This case involved a pre-purchase survey of a 38-foot motor cruiser
which recommended the boat as being suitable for cruising the “protected
waters” of the Pacific Northwest. Approximately
seven months after the boat was purchased, it encountered unusually rough seas
in English Bay and suffered damage to its hull including a cracked plank and two
broken ribs. A second marine
surveyor, who was initially hired by the owner’s insurance underwriter, gave
the opinion that the weakness of the hull should have been discovered during the
original survey. He also
recommended that in addition to repairing the cracked hull and broken ribs,
repairs were required to strengthen the hull so as to make it seaworthy. Although an action was commenced by the boat owner
against both the seller and the marine surveyor, the action against the seller
was settled for an undisclosed amount. As
a result of the refusal of the marine surveyor to settle, the action proceeded
to trial against him. At trial,
evidence was led to show that while the second marine surveyor had the benefit
of inspecting the boat after it had been stripped to perform the repairs, the
first marine surveyor had very limited access to the bilge area to inspect the
hull. Given the first surveyor’s
limited access and the fact that the scope of the original survey was limited to
examination of the hull by “means of visual alignment, sounding and probing at
random”, the court found that it was
“unable to conclude that . . . [the surveyor’s] . . . failure to note any
weaknesses in the component of the vessel amounted to a guarantee to . . . [the
purchaser] . . . that the hull would be free of defects”.[1]

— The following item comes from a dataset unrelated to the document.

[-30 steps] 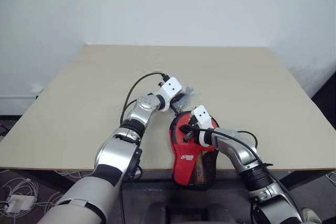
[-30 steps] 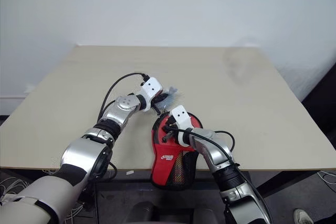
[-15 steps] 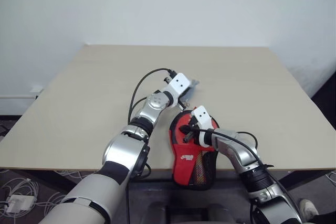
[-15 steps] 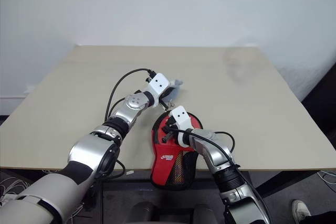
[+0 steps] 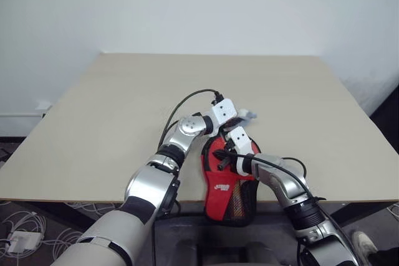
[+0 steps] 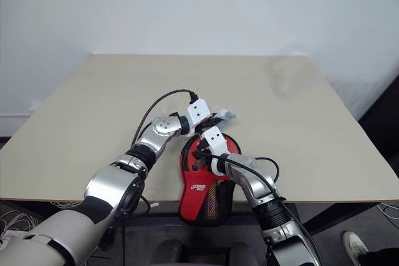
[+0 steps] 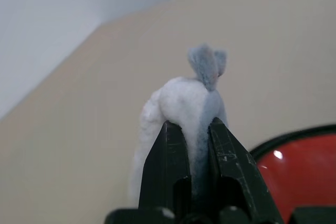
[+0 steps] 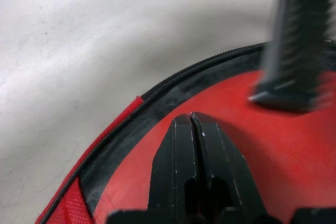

With respect to the surveyor’s opinion that the boat was suitable for
cruising in protected waters, the court concluded that the seas encountered in
English bay, though a “freak occurrence . . . were the equivalent of
unprotected waters or open sea.” Accordingly, it did not award any damages against the
marine surveyor. 2. Salvage and
Vessels in Distress
Although surveyors are often only retained to
act for underwriters at the scene of a vessel in distress, it is not
uncommon for vessel owners to seek advice from the underwriter’s surveyor and
rely upon that advice. Accordingly,
there is a significant exposure to liability to the vessel owners in the event
that the surveyor’s advice turns out to be negligent. Given the fact that advice often has to be given quickly
under difficult conditions, it is possible that a court would not impose too
high a standard of care upon the advising surveyor. With respect to the relationship between
the surveyor and the underwriter, the surveyor’s duties, as set out in the
A.M.U.B.C. Guidelines (see Schedule One) include the following: 1.
estimating salvage and repair costs to assist in determining whether or
not to declare the vessel a constructive total loss; 2.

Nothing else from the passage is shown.